January 20, 2000
Cuban American Olympic Skater Heats up the Ice

                         By RICARDO VAZQUEZ

                         January 20, 2000

                         Barely four years ago, world champion inline skater Jennifer Rodriguez traded her
                         roller blades for a pair of speedskates and hit the ice -- literally.

                         "I had to put on these really long thin blades, and I was all over the place,"
                         recalled Rodriguez. "I was slipping and sliding. I was skating really slowly and kind
                         of holding on to the pads around the outside [of the rink]."

                         Not surprising for a Cuban American athlete who grew up in
                         tropical Miami and whose experiences on the ice were limited
                         to family outings at the local skating rink.

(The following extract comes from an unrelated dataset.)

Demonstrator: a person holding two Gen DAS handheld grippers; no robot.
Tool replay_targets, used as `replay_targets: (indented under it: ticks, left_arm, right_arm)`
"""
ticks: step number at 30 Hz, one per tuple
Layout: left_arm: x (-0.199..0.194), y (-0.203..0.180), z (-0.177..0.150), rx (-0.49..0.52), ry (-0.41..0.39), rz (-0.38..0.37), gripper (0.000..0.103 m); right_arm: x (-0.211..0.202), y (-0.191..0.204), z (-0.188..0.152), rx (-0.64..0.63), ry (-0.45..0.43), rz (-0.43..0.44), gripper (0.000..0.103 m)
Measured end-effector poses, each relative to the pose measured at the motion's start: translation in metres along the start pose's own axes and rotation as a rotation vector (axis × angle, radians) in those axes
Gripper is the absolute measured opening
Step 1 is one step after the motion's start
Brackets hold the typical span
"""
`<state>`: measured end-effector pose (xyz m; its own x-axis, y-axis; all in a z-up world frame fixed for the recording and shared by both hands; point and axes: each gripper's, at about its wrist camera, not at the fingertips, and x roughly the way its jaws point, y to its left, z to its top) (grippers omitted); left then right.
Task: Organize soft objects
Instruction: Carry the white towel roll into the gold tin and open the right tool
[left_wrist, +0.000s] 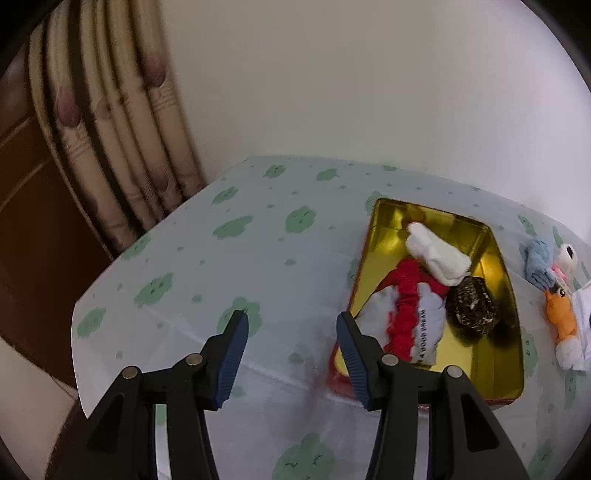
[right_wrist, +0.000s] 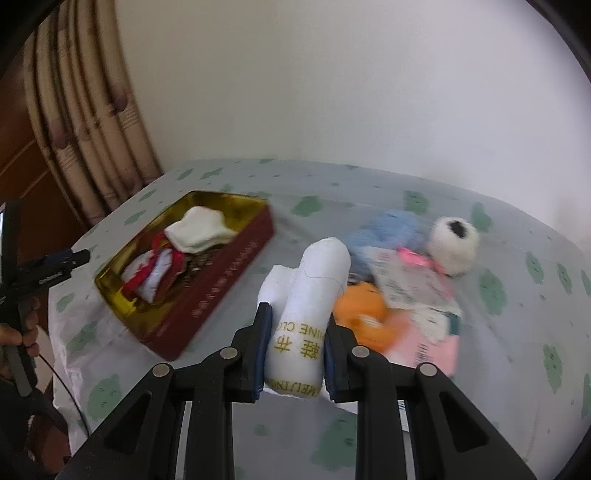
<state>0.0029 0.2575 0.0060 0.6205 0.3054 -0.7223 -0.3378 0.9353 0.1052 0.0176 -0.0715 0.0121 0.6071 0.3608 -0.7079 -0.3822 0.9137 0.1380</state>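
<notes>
A gold-lined red tin (left_wrist: 491, 240) (right_wrist: 229, 273) lies on the table. In it lie a white sock (left_wrist: 437, 254) (right_wrist: 199, 229), a red and white cloth (left_wrist: 410, 314) (right_wrist: 155, 266) and a dark woven piece (left_wrist: 471, 306). My right gripper (right_wrist: 297, 328) is shut on a rolled white cloth (right_wrist: 314, 295) with gold lettering, held above the table to the right of the tin. My left gripper (left_wrist: 291, 325) is open and empty, just left of the tin. A blue cloth (right_wrist: 388, 229) (left_wrist: 539, 258), an orange plush (right_wrist: 364, 314) (left_wrist: 561, 314) and a white fluffy toy (right_wrist: 454, 240) lie right of the tin.
The table wears a pale cloth with green shapes (left_wrist: 258, 240) (right_wrist: 517, 332). Paper tags and a pink card (right_wrist: 424, 325) lie among the toys. A curtain (left_wrist: 122, 129) hangs at the back left beside a white wall. The person's hand (right_wrist: 22, 332) holds the left gripper's handle.
</notes>
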Motion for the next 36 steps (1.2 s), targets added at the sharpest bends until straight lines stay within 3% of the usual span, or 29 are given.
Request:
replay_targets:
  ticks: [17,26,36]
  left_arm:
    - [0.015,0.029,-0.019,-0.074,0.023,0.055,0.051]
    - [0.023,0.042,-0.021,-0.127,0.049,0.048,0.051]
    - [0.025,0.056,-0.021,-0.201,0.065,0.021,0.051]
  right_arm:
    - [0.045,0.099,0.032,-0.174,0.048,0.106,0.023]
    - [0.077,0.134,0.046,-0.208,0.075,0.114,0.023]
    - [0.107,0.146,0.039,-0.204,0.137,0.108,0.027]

                         That was until boyfriend and speedskater KC Boutiette
                         convinced her to bundle up and head for Milwaukee's Pettit
                         National Ice Center to take on a sport she had never
                         participated in before.

                         Her first embarrassing weeks on the ice, however, almost
                         made her change her mind. "Everyday I came home and I was
                         crying," said Rodriguez. "I was like, 'I hate it here, I hate the
                         cold weather. I don't want to be here.'"

                         Despite her frustration, Rodriguez kept working at it. Her
                         persistence paid off. "For some reason, after two weeks
                         something clicked," she said. "I wasn't slipping and sliding all
                         over the place, and I actually looked somewhat like a
                         speedskater...all of a sudden, I caught on. I figured out how to

                         Not only did Rodriguez catch on, but she became a
                         world-class speedskater. A little more than two years after
                         she first set foot on the ice, she won a spot on the U.S.
                         Speedskating Team that competed in the 1998 Nagano
                         Winter Olympics, solidifying her place among the world's elite
                         skaters. If that weren't enough, she finished fourth in the 3000
                         meter Olympic race, barely missing the bronze medal by 2.1

                         The daughter of a Cuban-born father and an American
                         mother, Rodriguez doesn't miss the irony of her
                         accomplishments on ice. "Growing up in Miami, I never
                         thought I'd be an iceskater or any winter sports athlete at all,"
                         she said. "Especially, from what I've been told, I'm the first
                         Cuban American to compete in the Winter Olympics. So just
                         to be that is pretty neat, just to know that of all these years, I'm
                         like, the only person to do that. I guess it's a pretty big feat I've

                         At 23, Rodriguez has become not only the first Cuban American, but
                         also the first Latina to compete as a member of the United States
                         Speedskating Olympic Team. And for some of that Rodriguez has her
                         parents to thank. After her first miserable experiences on the ice,
                         they encouraged her not to give up. "My parents said that I had to give it
                         one month," remembered Rodriguez. "'And if you don't like it
                         after one month, then you can come home,' they said."

                         Not that it was easy for Rodriguez, who already was a 12-time roller
                         skating champion and the only athlete to have won competitions in
                         both speed and figure inline skating. "So for me to come to Milwaukee
                         and to have to suck it all up, and to say 'hey you're terrible' and to start
                         from scratch, was really hard for me to do." After her impressive
                         performance at the Nagano Winter Games, Rodriguez now has her
                         eyes set on the 2002 Olympics. "Of course the goal is a medal at the
                         Olympics," she said. "I don't care what race it is. I would just like to
                         get a medal, and of course I would love it to be gold."

                         So would her parents, who have encouraged their daughter and cheered
                         her on through 16 years of inline skating, and now as a speedskater. For
                         her father, said Rodriguez, the possibility of an Olympic medal is
                         something that makes him even more excited since the sport qualifies as an
                         Olympic event, unlike inline skating.

                          "My dad would have let me do whatever sport I wanted to do," said
                          Rodriguez, "but I knew he always wanted me to be in an Olympic sport."

                         And both father and daughter seem single-minded in this quest. "Even
                         right now, when I have the world championships coming up in two
                         weeks, and the rest of the season to finish up...I'm still thinking 2002,"
                         said Rodriguez.

                         For someone used to persevering, it makes sense that Rodriguez's
                         advice for young Latina athletes is "don't give up. Go out and try
                         whatever you can, util you find something you like and just stick with it,
                         and work your butt off."